An in vitro colony method capable of detecting spleen cells malignantly transformed by Friend leukemia virus is described. These colony-forming cells, which form large erythroid colonies (10(4)-10(5) cells) in methylcellulose, can be detected late after infection with either the anemia-inducing (FV-A) or polycythemia-inducing (FV-P) isolates of Friend virus. Colony formation by these cells is dependent only on fetal calf serum as an exogeneous growth factor.

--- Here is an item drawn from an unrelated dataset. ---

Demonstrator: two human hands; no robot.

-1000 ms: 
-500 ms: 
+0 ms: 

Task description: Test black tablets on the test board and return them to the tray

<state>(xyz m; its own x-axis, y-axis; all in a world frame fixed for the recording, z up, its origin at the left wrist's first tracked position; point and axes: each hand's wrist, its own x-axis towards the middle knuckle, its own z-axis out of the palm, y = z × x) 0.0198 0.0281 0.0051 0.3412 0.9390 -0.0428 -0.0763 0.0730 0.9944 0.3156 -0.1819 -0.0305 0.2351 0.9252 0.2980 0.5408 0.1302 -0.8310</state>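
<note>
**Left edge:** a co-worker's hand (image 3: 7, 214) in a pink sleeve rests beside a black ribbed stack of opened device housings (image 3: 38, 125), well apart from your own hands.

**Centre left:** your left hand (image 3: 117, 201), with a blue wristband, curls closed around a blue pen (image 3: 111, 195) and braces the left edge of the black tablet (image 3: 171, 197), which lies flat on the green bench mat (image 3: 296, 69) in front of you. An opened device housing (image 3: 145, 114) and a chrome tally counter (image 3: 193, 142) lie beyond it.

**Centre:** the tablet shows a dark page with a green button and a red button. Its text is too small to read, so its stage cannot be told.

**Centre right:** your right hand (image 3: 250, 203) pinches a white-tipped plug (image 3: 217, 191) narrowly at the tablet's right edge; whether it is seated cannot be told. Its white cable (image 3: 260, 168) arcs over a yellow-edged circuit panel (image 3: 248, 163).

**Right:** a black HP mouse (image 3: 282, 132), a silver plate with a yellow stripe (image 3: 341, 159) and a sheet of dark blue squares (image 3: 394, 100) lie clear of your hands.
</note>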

The presence of these colony-forming cells in FV-P-infected spleens could not be detected until at least 3 weeks after virus infection, even though the most rapid increase in spleen weight occurred earlier, between 1 and 2 weeks after infection. Thereafter, the numbers of colony-forming cells increased sharply up to 5 weeks after infection with FV-P, beyond which time the mice generally did not survive. After infection with FV-A, colony-forming cells were detected only at 8-12 weeks and their numbers generally increased thereafter. Permanent cell lines were established from a significant fraction of FV-P and FV-A-induced colonies, and these cell lines could be chemically induced to synthesize hemoglobin. All individual colonies produced complete Friend virus complex. However, virus production appeared to decline in at least some cell lines. Both FV-P- and FV-A-induced colonies contained cells capable of forming spleen colonies in irradiated recipients and subcutaneous tumors in unirradiated mice. Thus, the assay method described here appears to detect a unique class of malignant Friend virus-transformed cells that can be detected only in the advanced stages of Friend virus-induced erythroleukemia.